The 10 Best Nigerian Music Videos of the Year So Far

The best Nigerian music videos of 2018 so far featuring Falz, Wizkid, Tiwa Savage, Davido, Yemi Alade and many more.

This August, OkayAfrica presents the best Nigerian pop music videos release so far in 2018.

It's a bountiful year for a medium that continues to showcase invention and vitality in this new golden age of Afropop.

Read ahead for our the 10 Best Nigerian Music Videos of the Year So Far.
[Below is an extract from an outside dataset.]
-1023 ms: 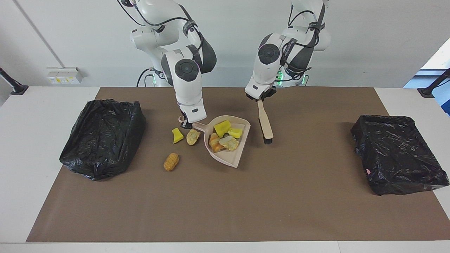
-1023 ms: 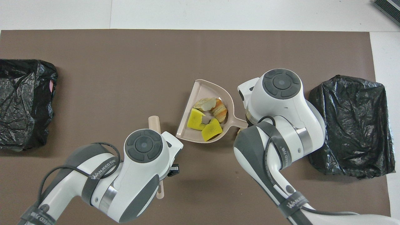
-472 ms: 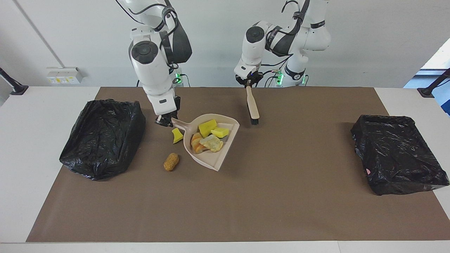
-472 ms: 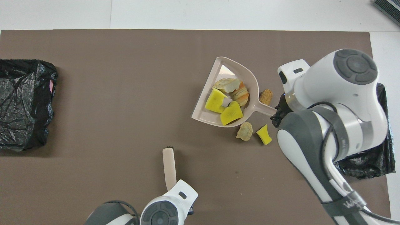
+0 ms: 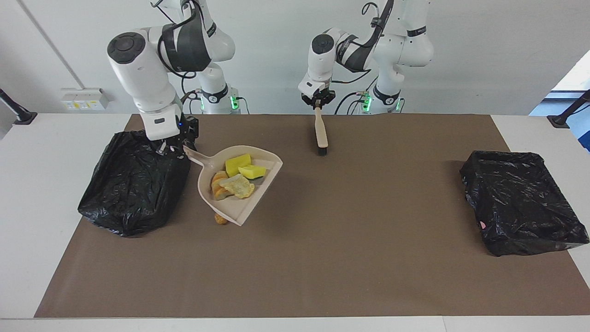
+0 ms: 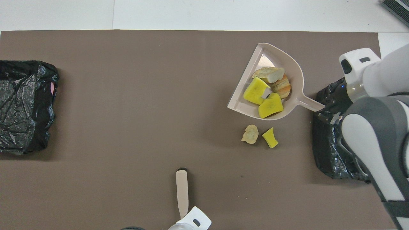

Tiwa Savage "Ma Lo" feat. Wizkid & Spellz

Shot on location at The Shrine, director Meji Alabi depicts Lagos nightlife as a heady and hedonist bliss featuring large amounts of smoke and drink, scuffling thugs, loving couples, steamy dancing, palm fronds and the charming tag-team of Tiwa Savage and Wizkid. It's a visual feast that improves on an already winning song produced by Spellz. The video went on to shock Nigerians online by amassing 500,000 views in its first day.

Brymo "Heya!"

The naturalism espoused in Brymo's music is crystallised on the song and video for "Heya" in which, clad in just a sheaf over his nether regions, he emotes on themes of life's simple essential wants on a grand piano looking at the expanse f a Lagos lagoon.

Falz "This Is Nigeria"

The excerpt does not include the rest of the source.